- PROBLEM TO WORK ON -
What is the number of lines in the entries that contain the word "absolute"? Reply with that number only.

(Collection entries)
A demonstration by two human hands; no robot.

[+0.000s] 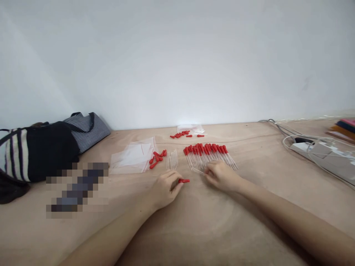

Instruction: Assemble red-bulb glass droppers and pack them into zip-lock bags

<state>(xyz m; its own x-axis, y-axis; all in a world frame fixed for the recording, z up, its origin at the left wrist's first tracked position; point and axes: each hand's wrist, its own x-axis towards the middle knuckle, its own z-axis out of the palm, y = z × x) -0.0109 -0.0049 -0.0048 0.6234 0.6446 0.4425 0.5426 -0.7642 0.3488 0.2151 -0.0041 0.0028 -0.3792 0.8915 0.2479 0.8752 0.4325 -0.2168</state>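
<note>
Loose red bulbs (157,158) — clear bags (130,157) alongside

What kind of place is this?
Maybe a work corner in a home or small workshop; I can't tell which. A wooden tabletop meets a plain wall, with a row of red-bulbed droppers laid out and a striped bag at the left.

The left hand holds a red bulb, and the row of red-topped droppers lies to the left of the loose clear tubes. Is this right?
Not quite: in the head view, the row of red-topped droppers lies to the right of the loose clear tubes. The left hand does hold a red bulb.
</note>
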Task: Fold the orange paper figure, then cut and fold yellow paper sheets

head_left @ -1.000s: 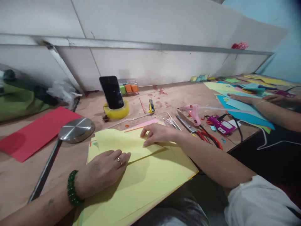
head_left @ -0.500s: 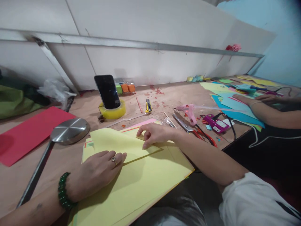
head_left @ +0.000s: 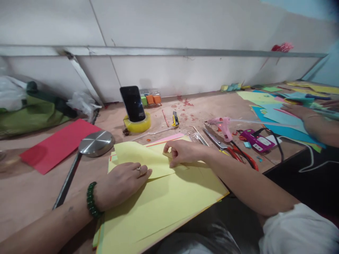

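Note:
A yellow paper sheet [head_left: 140, 155] is folded over on top of a stack of yellow paper [head_left: 159, 201]. My left hand [head_left: 123, 185], with a ring and a green bead bracelet, lies on the fold and presses it down, fingers laid along the paper. At the far right end of that folded sheet, my right hand [head_left: 182, 152] pinches the paper between thumb and index finger, the other fingers curled in. Beyond the stack, close to my right hand, lie scissors [head_left: 217, 141] with red handles and a pink glue gun [head_left: 224, 126].
Red paper [head_left: 58, 144] and a round metal stand base [head_left: 96, 143] lie on the left. A phone [head_left: 132, 104] leans in a yellow tape roll [head_left: 139, 123], near a utility knife [head_left: 175, 119]. A purple power adapter [head_left: 256, 140] with cords is right; a co-worker's hand [head_left: 296, 111] rests over blue paper [head_left: 280, 125].
The view has swung left, so everything sits further right. My right hand's pinch has lifted the paper's end slightly and curled it; my left hand keeps its place on the fold.

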Demonstrator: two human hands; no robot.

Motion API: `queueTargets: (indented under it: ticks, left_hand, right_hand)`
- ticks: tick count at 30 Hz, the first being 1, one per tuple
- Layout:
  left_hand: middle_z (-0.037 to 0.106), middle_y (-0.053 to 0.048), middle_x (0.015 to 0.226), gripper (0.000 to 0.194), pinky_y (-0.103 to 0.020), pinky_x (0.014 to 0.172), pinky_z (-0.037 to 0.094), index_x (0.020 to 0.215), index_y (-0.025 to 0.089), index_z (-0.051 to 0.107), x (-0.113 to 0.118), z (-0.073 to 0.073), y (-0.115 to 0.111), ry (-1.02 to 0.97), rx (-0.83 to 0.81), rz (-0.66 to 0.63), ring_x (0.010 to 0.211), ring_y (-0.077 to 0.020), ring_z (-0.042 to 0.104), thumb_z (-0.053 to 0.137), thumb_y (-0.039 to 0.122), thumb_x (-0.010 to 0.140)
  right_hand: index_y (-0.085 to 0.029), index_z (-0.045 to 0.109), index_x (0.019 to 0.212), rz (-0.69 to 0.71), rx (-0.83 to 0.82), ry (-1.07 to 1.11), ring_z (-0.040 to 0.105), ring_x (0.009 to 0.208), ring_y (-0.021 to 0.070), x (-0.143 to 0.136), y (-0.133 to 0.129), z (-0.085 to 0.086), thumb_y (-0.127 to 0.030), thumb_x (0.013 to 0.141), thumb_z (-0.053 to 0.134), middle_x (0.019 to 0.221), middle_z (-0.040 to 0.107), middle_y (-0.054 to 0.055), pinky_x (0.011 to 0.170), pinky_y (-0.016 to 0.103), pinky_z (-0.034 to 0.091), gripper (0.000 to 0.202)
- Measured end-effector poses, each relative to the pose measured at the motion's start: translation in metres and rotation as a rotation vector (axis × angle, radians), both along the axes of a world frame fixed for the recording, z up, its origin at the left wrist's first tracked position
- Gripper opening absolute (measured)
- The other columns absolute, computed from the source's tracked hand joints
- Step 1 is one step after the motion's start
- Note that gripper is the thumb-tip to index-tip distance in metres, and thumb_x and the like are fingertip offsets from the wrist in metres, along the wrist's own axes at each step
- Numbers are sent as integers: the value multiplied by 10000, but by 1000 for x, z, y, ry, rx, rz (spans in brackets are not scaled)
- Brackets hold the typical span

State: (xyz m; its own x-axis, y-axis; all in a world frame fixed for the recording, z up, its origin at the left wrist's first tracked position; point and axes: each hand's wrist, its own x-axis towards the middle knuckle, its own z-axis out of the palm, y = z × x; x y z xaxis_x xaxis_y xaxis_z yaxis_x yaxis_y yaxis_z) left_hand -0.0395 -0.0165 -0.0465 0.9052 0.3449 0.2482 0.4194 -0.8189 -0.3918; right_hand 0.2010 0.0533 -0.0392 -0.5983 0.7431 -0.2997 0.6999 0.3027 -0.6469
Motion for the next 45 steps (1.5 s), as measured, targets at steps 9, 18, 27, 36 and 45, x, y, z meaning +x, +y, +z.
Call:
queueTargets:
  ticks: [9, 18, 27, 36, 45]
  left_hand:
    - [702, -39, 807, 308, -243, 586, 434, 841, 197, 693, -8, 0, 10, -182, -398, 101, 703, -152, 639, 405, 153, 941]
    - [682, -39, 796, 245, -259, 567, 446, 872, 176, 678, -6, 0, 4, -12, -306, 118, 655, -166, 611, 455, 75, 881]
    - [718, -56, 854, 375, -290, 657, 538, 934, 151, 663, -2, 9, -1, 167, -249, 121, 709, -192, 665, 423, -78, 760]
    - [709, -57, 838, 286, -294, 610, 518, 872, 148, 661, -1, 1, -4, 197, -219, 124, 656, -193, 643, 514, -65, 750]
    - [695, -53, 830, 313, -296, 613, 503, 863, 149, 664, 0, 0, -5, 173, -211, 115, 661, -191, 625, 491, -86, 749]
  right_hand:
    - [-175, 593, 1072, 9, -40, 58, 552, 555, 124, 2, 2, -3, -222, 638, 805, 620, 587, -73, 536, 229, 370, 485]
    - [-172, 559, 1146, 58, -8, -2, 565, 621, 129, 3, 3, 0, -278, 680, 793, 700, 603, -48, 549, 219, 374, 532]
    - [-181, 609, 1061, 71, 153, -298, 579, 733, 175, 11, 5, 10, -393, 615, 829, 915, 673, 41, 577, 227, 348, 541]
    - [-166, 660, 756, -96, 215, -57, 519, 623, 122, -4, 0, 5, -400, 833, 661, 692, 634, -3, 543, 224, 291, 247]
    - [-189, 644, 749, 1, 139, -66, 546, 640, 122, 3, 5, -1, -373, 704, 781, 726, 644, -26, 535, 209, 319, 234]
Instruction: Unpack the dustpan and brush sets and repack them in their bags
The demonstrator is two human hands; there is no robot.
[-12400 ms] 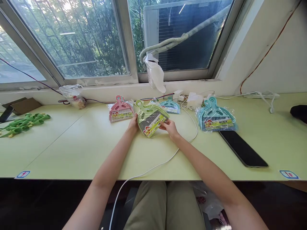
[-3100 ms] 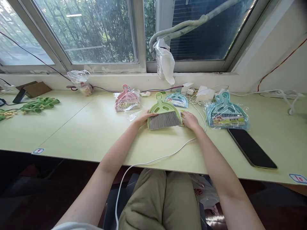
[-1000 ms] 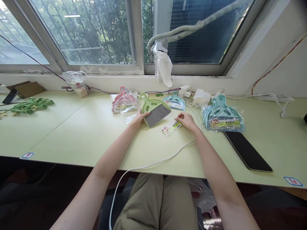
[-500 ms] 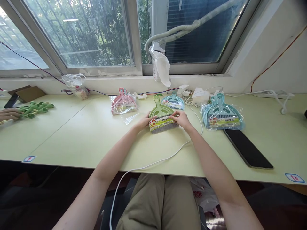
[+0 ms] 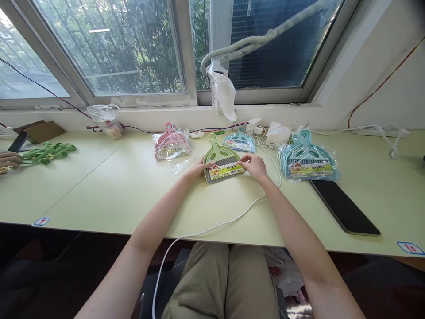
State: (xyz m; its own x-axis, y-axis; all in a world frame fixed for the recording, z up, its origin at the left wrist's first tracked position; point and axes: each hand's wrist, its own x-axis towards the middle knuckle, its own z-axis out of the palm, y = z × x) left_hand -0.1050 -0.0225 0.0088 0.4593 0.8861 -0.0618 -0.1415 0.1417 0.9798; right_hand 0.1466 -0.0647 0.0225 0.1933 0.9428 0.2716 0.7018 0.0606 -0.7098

- ANSWER TO THE EXERCISE -
2